Paul Goble
Staunton, Jan. 9 – There has been so much media hype and discussion about the Russian government bringing charges against its citizens for disseminating fake news and/or insulting the Russian military that “there is the sense" that they number in the thousands, Lena Lemyasova says. But in fact, the actual number of people charged is far smaller.
According to OVD-Info which tracks such cases, the journalist says, only 146 Russians have been charged with disseminating fake news and only 40 additional ones have had legal cases brought against them for discrediting the Russian military, figures that are quite small considering the coverage they have received (holod.media/2023/01/10/how-many-fakes/).
At the present time, there are only about 40 cases with regard to disseminating fakes and only six for discrediting the army, numbers which suggest that the application of these new laws adopted last spring is not increasing but remaining stable or even declining slightly, Lemyasova continues.
What this shows, she suggests, is that it is less the number of cases than the media attention they have received that signals what the Kremlin cares about.
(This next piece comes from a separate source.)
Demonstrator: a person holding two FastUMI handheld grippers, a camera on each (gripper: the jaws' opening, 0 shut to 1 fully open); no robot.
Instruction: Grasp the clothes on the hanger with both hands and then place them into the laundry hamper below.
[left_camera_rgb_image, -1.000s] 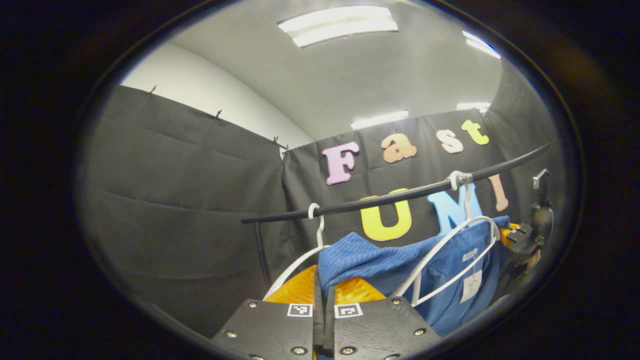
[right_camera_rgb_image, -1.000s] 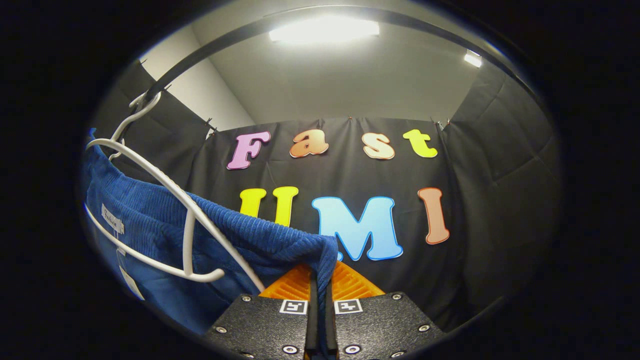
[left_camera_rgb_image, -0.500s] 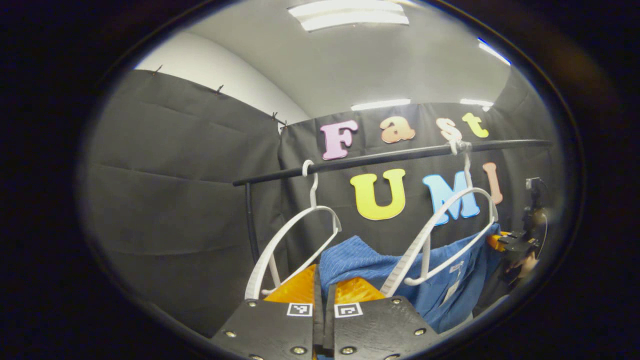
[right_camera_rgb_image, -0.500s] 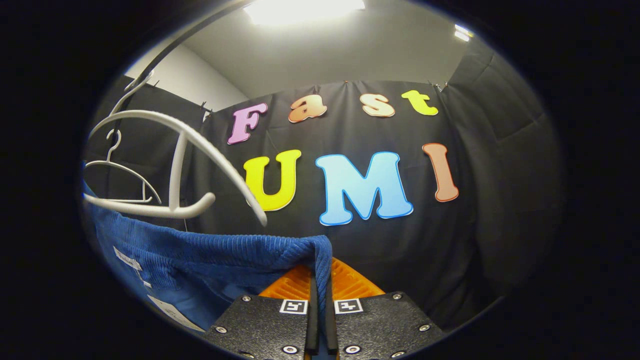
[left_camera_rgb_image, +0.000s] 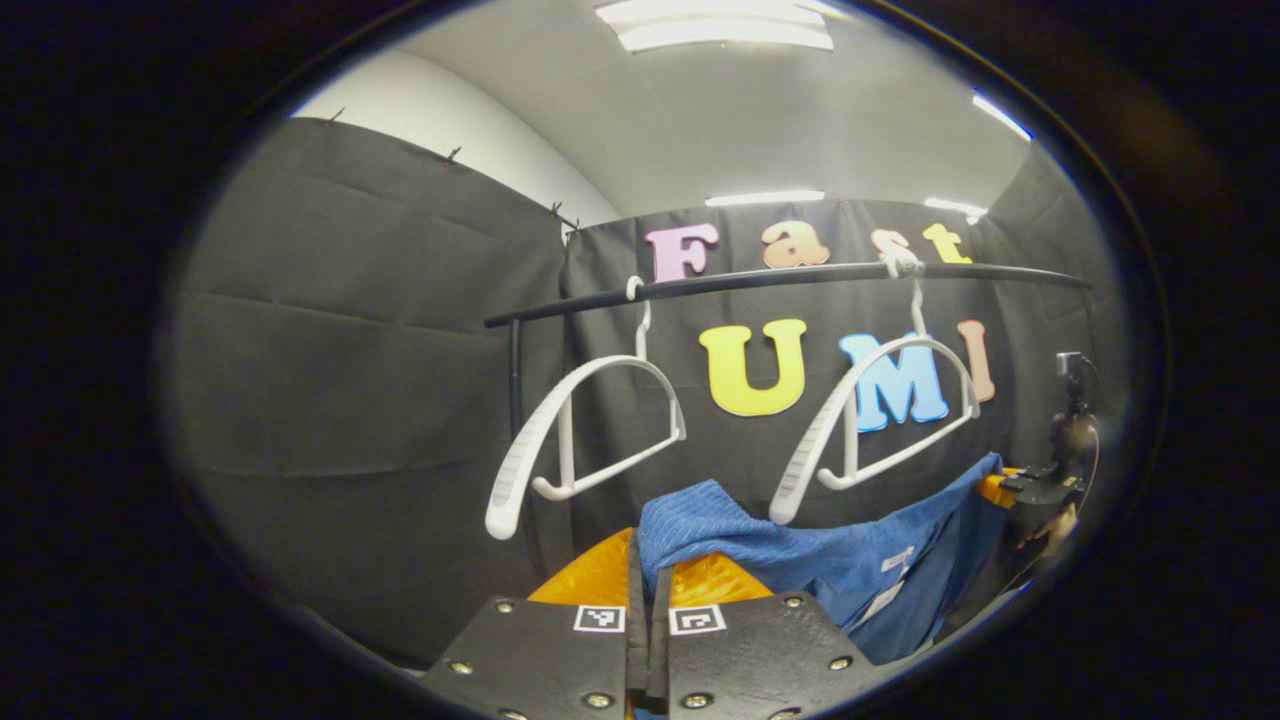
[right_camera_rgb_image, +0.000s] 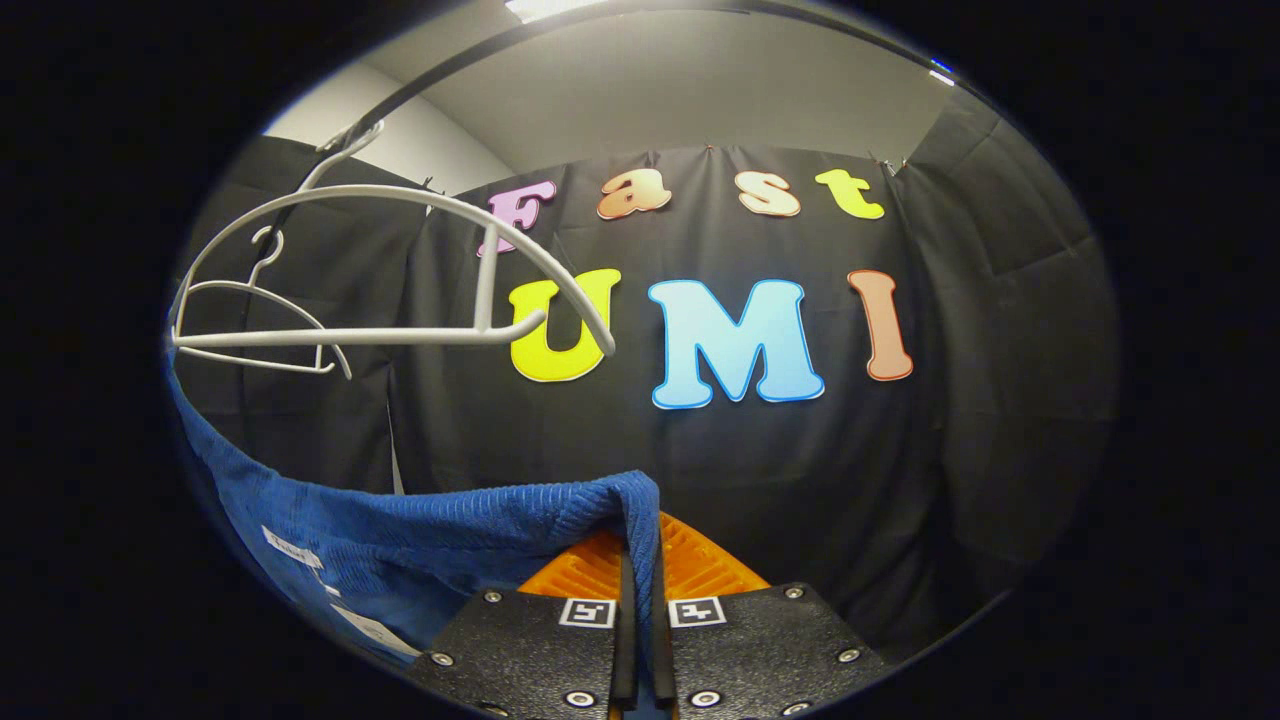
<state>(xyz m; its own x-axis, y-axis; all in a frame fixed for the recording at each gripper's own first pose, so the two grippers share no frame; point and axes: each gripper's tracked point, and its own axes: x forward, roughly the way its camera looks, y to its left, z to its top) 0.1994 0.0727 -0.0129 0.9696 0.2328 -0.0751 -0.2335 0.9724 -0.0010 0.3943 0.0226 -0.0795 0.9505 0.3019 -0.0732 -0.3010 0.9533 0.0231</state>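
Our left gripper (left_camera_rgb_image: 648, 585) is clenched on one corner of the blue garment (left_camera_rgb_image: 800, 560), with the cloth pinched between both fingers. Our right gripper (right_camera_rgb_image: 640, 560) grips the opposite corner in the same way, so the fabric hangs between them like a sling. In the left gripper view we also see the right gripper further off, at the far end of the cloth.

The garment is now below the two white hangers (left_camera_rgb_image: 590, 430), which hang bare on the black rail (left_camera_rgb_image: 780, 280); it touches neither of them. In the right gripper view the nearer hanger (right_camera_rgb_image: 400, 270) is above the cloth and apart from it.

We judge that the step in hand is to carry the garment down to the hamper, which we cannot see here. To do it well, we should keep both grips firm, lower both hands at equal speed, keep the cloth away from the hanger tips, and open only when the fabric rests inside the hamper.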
It certainly appears less interested in actually punishing people for such infractions than it does in spreading the idea that anyone who commits them will be punished.
Because so many Russians believe that far more people have been charged and sentenced for these crimes, the Kremlin has been successful in promoting that notion, a use of law and the media that in and of itself says much about how the Putin regime is currently ruling the Russian Federation.